(PROBLEM REQUIREMENTS): Where does the string "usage" occur in the entries below? Copy every line where it does.

DATA EXTRACTS START

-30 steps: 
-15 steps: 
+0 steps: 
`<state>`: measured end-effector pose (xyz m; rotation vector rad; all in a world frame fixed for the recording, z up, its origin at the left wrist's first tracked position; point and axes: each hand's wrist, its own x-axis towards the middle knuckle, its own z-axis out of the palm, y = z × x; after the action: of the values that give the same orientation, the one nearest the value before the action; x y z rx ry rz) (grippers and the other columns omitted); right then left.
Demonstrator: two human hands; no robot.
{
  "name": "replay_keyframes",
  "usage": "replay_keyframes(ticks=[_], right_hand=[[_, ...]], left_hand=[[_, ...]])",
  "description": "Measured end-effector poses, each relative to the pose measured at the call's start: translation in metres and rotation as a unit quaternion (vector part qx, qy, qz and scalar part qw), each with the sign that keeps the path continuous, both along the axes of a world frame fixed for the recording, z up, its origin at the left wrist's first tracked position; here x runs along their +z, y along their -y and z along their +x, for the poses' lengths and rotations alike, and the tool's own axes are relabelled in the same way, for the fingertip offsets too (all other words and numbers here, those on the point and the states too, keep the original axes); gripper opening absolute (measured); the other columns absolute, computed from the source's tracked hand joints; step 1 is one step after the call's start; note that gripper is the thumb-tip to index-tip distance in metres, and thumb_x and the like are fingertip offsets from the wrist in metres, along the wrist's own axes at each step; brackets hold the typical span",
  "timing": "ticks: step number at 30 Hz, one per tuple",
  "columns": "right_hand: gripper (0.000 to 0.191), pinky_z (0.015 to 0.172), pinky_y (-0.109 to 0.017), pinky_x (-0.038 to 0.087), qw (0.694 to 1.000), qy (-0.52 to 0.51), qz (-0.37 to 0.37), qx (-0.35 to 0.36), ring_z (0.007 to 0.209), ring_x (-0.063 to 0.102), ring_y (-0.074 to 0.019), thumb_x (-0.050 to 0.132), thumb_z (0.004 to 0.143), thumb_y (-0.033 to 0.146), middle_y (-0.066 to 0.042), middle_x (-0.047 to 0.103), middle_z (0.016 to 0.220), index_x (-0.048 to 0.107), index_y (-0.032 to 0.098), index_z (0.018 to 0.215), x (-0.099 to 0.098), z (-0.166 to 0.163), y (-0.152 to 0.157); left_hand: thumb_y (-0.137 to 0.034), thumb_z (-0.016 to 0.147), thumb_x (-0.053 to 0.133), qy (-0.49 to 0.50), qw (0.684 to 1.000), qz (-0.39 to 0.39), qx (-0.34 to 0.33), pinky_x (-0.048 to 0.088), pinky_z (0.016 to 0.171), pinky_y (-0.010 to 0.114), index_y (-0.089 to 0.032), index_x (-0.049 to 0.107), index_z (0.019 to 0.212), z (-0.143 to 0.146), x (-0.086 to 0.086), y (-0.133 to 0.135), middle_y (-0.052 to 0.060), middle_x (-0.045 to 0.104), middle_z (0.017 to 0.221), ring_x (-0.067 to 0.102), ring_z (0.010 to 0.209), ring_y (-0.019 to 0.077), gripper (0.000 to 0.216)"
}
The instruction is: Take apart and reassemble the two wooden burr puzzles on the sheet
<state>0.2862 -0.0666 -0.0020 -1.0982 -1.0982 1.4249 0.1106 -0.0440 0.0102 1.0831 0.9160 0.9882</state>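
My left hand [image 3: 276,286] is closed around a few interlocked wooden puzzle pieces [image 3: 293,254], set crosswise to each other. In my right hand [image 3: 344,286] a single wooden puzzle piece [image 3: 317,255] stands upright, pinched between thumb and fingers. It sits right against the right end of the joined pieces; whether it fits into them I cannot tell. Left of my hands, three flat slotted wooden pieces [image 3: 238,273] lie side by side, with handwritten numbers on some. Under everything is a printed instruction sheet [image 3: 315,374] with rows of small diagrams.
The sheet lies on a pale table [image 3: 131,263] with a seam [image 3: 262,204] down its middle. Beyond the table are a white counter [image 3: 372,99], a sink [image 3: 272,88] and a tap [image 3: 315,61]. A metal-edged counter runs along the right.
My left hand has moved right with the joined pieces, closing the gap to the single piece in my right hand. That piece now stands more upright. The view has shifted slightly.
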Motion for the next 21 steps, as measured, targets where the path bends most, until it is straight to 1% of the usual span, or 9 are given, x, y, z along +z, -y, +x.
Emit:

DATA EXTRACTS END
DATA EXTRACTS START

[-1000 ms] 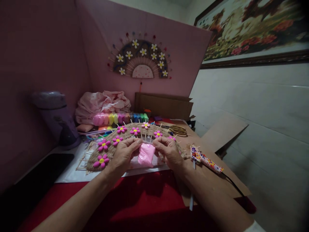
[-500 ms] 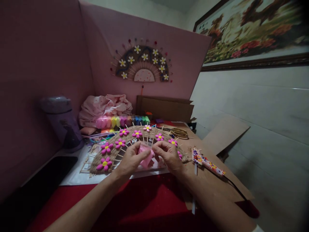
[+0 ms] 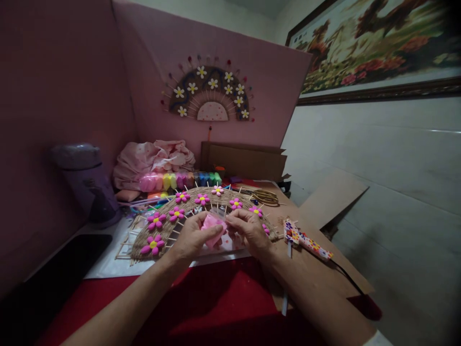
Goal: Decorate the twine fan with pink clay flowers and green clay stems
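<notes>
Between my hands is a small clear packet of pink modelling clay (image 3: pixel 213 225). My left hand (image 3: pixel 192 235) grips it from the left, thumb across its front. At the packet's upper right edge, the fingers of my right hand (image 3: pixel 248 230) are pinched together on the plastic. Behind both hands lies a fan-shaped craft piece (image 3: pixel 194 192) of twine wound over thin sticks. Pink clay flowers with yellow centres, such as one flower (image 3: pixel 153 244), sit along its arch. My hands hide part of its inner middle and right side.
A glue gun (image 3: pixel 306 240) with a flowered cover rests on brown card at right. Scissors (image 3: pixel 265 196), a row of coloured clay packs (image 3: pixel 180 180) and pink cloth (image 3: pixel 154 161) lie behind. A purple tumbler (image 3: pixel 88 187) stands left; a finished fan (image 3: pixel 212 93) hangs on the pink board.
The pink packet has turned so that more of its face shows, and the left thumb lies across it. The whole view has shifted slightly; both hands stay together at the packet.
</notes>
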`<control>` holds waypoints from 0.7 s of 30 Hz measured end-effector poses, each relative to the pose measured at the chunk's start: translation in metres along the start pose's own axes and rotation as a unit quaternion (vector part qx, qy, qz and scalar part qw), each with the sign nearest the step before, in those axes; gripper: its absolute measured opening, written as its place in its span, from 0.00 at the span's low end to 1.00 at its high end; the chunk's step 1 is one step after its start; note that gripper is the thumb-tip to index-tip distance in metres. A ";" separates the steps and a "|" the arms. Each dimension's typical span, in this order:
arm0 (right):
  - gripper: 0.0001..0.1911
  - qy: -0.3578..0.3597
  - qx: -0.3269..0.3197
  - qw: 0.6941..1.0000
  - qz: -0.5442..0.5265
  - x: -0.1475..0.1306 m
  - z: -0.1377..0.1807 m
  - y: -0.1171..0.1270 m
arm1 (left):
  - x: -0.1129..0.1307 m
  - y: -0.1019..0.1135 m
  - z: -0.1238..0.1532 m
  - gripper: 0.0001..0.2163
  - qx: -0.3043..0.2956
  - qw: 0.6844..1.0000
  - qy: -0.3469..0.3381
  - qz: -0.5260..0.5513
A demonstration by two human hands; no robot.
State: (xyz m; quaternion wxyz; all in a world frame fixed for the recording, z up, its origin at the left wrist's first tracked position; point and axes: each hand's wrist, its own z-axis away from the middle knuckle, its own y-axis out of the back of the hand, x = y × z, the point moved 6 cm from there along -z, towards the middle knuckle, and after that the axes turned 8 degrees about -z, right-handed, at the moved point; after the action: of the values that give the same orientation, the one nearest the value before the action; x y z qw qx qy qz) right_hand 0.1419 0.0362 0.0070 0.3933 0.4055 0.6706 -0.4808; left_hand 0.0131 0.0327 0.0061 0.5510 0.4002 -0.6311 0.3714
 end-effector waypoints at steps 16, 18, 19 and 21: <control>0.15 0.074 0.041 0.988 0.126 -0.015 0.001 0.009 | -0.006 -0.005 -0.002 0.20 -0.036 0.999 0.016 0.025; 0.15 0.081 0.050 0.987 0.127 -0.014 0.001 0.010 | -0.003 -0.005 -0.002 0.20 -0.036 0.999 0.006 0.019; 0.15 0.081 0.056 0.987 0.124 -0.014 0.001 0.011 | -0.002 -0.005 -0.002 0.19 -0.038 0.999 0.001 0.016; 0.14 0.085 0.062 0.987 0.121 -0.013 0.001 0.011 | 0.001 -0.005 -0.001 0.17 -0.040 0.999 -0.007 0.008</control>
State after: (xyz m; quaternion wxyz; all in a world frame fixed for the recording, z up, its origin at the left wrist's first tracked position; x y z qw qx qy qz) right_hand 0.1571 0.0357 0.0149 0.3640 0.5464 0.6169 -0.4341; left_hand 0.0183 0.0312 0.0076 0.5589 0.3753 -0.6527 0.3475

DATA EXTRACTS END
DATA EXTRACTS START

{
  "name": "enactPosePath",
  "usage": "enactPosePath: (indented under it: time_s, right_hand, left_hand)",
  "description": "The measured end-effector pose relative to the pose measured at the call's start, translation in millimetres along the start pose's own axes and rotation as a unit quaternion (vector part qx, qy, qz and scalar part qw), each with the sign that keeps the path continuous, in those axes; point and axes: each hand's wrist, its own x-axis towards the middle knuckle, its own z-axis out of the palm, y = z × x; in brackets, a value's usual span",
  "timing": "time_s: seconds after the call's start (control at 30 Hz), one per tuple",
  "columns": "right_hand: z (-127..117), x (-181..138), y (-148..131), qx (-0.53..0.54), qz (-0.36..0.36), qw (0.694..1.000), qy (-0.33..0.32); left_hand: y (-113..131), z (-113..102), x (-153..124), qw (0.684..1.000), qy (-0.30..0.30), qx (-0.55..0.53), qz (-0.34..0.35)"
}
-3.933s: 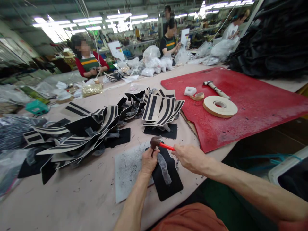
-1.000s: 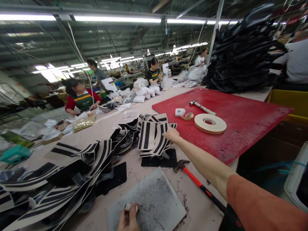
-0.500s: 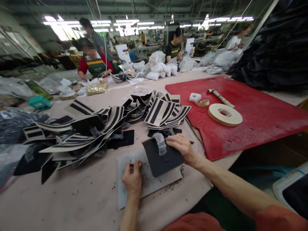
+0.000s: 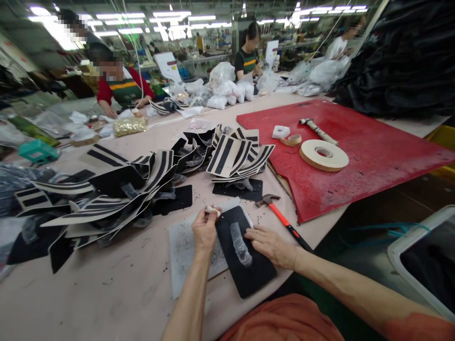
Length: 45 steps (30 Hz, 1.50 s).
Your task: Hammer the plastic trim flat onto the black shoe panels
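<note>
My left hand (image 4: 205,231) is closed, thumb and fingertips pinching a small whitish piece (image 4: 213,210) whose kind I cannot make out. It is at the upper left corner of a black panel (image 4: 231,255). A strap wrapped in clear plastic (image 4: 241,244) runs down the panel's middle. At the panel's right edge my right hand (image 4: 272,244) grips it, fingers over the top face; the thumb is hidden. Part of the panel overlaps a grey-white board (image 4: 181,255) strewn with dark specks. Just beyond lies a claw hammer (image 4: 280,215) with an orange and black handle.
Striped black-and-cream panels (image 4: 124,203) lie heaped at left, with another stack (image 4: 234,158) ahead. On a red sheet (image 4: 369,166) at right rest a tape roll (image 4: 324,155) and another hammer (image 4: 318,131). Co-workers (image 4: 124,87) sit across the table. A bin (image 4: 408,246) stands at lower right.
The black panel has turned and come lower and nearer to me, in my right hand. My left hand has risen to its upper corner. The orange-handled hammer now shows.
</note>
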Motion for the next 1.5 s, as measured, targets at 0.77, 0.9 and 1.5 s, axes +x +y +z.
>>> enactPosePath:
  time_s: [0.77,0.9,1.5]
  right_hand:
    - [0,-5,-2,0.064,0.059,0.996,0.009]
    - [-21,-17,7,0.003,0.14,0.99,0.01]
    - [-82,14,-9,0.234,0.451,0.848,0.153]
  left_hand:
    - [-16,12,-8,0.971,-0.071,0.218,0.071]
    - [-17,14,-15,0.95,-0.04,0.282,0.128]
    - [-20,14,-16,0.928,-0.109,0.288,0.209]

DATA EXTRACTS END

(FINISHED EXERCISE):
  "usage": "replay_keyframes(ticks=[_], right_hand=[[_, ...]], left_hand=[[_, ...]])",
  "usage": "enactPosePath: (indented under it: time_s, right_hand, left_hand)",

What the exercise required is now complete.